▸ **Action item**
Retype the opening lines of the data exactly, stopping after the line that contains "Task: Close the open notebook". Skip every picture.
Source data: Begin
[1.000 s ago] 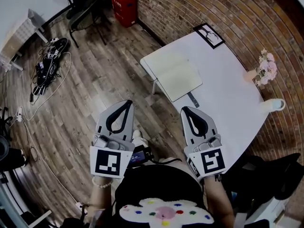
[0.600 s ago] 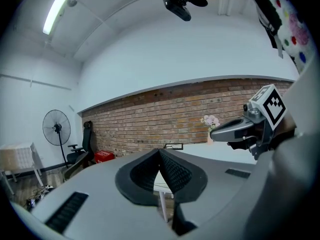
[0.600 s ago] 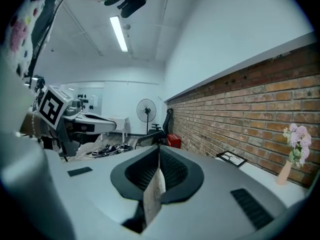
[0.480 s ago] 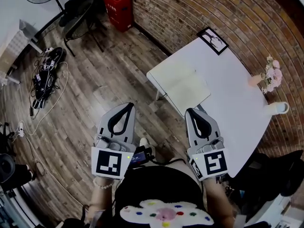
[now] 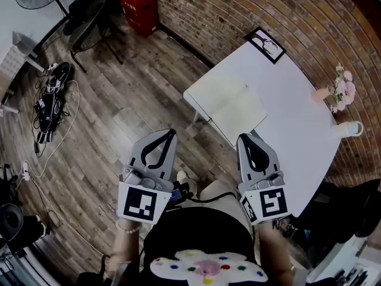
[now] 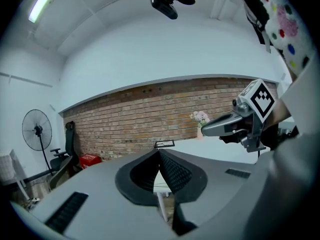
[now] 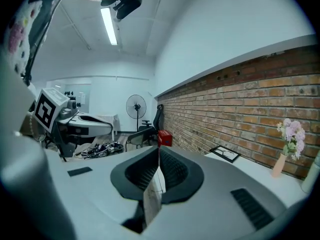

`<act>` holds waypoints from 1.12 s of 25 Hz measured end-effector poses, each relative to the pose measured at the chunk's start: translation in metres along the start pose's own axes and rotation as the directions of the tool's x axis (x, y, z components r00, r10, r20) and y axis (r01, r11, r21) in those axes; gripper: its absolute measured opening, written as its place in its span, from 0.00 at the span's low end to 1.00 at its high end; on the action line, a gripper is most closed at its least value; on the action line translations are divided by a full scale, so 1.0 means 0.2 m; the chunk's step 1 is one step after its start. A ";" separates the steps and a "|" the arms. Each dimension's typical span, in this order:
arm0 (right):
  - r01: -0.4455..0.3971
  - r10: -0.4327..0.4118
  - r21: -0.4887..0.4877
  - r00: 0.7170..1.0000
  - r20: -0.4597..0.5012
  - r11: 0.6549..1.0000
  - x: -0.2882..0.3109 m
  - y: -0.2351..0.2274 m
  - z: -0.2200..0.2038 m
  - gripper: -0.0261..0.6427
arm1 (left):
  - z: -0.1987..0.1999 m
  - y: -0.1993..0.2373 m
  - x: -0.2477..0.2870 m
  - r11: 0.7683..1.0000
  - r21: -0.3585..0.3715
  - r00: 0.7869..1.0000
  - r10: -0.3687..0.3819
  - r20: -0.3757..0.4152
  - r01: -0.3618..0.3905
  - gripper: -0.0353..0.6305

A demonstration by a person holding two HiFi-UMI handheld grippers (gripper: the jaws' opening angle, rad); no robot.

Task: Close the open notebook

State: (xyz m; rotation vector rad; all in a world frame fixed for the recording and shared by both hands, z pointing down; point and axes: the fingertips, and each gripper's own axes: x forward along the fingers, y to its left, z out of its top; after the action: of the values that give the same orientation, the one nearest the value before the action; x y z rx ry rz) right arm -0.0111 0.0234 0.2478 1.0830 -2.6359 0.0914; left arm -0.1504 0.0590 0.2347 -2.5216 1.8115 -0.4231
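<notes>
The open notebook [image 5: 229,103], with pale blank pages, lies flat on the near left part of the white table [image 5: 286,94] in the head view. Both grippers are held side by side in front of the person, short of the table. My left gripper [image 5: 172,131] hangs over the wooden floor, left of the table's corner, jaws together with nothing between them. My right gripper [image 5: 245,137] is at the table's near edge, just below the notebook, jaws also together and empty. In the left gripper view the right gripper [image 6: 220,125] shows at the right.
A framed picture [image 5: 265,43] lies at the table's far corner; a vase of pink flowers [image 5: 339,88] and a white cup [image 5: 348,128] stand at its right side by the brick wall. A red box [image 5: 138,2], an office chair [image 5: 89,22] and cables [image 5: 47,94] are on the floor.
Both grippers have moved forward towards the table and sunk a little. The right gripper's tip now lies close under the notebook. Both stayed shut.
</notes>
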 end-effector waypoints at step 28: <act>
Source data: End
▸ **Answer section**
[1.000 s ago] 
[0.600 s ago] 
[0.600 s ago] 
[0.480 s ago] 
[now] 
[now] 
[now] 

`<act>` holds waypoints from 1.12 s of 25 Hz measured end-effector poses, each relative to the pose measured at the chunk's start: translation in metres along the start pose's own axes and rotation as the directions of the tool's x axis (x, y, z components r00, r10, r20) and y axis (r01, r11, r21) in those axes; gripper: its absolute measured opening, written as its place in its span, from 0.00 at the span's low end to 1.00 at its high end; on the action line, a gripper is most closed at its least value; on the action line translations are divided by a full scale, so 1.0 means 0.2 m; the chunk's step 1 is one step after its start. A ";" separates the steps and a "|" the arms. Each dimension's typical span, in this order:
arm0 (right):
  - r01: -0.4455..0.3971
  - r10: -0.4327..0.4118
  - r21: -0.4887..0.4877
  - r00: 0.7170..1.0000
  - r20: -0.4597..0.5012
  - r11: 0.6549..1.0000
  - x: -0.2882..0.3109 m
  - y: -0.2351..0.2274 m
  - z: -0.2200..0.2038 m
  - gripper: -0.0261..0.6427
arm1 (left):
  - z: -0.1987..0.1999 m
  - y: -0.1993..0.2373 m
  - x: -0.2477..0.2870 m
  - r11: 0.7683..1.0000
  - r21: -0.3585..0.3715
  - r00: 0.7869..1.0000
  - r10: -0.3687..0.3819
  - r20: -0.3757..0.4152
  - r01: -0.3618..0.3905
  - gripper: -0.0353..0.6305

A demonstration by a person holding two HiFi-UMI handheld grippers (gripper: the jaws' opening angle, rad); no robot.

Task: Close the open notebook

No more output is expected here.